SALT LAKE CITY – Health officials say more than two million doses of the COVID-19 vaccine have been administered in Utah, although the number of people looking to get a vaccine has gone down.  Doctors are hoping the pause of the Johnson and Johnson vaccine doesn’t deter people from getting one, since the state is still a long way from herd immunity.

In some parts of the state, the number of new daily cases appears to be on the rise.  However, Dr. Eddie Stenehjen with Intermountain Healthcare says it is only a very slight rise with positivity rates continuing to fall, so he believes the cases are still plateauing. 

Over half of the new cases in Utah are variants of the original COVID-19 virus, and Stenehjem says a large number of those are from the California variant.  There is some good news about those viruses.

“If you get vaccinated, you are protected against those variants,” he says.

Stenehjem says there are other variants they’re keeping a close eye on.  For instance, one out of New York isn’t getting a lot of media attention.  However, he’s most concerned about what’s happening in India.  The country had over 300,000 new cases in just one day this week.

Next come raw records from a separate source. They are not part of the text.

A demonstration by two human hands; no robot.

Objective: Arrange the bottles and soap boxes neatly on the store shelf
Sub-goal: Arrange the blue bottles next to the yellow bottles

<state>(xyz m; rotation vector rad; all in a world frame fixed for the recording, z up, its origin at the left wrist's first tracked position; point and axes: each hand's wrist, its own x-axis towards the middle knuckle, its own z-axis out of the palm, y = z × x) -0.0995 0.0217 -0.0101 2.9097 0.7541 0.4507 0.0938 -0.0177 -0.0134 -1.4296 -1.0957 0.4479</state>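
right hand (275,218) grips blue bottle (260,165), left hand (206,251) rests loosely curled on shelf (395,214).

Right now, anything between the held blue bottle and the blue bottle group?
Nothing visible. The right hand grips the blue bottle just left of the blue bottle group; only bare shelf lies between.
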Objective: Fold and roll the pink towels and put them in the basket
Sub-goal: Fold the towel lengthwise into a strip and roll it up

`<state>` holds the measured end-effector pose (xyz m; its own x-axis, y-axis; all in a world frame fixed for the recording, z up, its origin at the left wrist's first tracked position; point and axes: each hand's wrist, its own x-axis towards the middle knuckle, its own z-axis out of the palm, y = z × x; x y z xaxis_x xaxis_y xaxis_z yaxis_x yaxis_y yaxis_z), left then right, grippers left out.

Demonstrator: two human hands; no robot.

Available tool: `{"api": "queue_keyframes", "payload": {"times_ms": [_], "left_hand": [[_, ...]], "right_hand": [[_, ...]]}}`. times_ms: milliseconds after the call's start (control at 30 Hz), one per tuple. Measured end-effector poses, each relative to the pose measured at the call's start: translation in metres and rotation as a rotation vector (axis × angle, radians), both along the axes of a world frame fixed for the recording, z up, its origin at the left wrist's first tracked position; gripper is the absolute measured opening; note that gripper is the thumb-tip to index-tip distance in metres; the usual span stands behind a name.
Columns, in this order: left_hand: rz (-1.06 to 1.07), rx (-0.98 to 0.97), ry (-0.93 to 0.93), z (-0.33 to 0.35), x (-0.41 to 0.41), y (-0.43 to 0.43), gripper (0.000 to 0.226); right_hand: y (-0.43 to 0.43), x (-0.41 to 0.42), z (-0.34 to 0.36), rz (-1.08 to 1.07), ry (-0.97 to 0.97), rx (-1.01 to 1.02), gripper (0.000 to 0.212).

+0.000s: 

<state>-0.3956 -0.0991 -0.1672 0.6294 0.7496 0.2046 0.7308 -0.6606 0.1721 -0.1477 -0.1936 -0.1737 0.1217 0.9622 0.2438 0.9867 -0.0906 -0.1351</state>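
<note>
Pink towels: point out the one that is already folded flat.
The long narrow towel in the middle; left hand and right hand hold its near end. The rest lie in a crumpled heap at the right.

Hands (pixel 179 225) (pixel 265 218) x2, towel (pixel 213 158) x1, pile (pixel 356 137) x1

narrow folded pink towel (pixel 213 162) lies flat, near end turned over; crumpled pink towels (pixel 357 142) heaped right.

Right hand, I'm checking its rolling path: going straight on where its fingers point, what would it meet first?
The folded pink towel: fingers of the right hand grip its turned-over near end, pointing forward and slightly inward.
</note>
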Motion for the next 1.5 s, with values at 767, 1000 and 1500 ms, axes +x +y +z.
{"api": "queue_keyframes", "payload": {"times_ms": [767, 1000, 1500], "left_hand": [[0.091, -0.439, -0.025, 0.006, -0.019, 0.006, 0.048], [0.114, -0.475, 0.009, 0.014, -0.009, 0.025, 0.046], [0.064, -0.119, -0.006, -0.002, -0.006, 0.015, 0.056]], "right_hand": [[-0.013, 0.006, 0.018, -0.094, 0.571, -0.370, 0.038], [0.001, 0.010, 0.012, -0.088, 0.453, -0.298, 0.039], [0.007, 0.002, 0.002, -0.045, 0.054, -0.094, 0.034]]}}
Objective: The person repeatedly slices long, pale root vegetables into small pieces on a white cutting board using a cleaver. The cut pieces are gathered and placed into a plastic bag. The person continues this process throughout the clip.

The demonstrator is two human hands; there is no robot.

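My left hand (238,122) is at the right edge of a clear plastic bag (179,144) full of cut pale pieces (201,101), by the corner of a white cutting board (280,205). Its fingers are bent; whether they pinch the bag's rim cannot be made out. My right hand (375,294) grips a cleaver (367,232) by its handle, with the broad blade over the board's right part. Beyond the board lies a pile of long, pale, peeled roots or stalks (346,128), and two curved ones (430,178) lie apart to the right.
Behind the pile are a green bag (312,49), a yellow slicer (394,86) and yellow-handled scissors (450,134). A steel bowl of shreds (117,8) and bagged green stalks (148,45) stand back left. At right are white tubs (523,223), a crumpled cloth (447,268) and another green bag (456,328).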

“I’m sure we’re going to see a variant coming out of India because of the vast amount of transmission there,” according to Stenehjem.

He says that high amount of viral spread within a very densely populated area an extremely dangerous mix.

“That is also a breeding ground for a variant.  When you have that much viral transmission, those are just so many opportunities for that virus to develop a mutation,” says Stenehjem.

He believes it will be very hard to convince someone who opposes the vaccine to change their mind.  However, he says many people who are hesitating to get one may be convinced to book an appointment if their loved ones speak to them about the importance of getting vaccinated.  Stenehjem says if only 45 percent of the population gets the vaccine, then 55 percent can be possible carriers.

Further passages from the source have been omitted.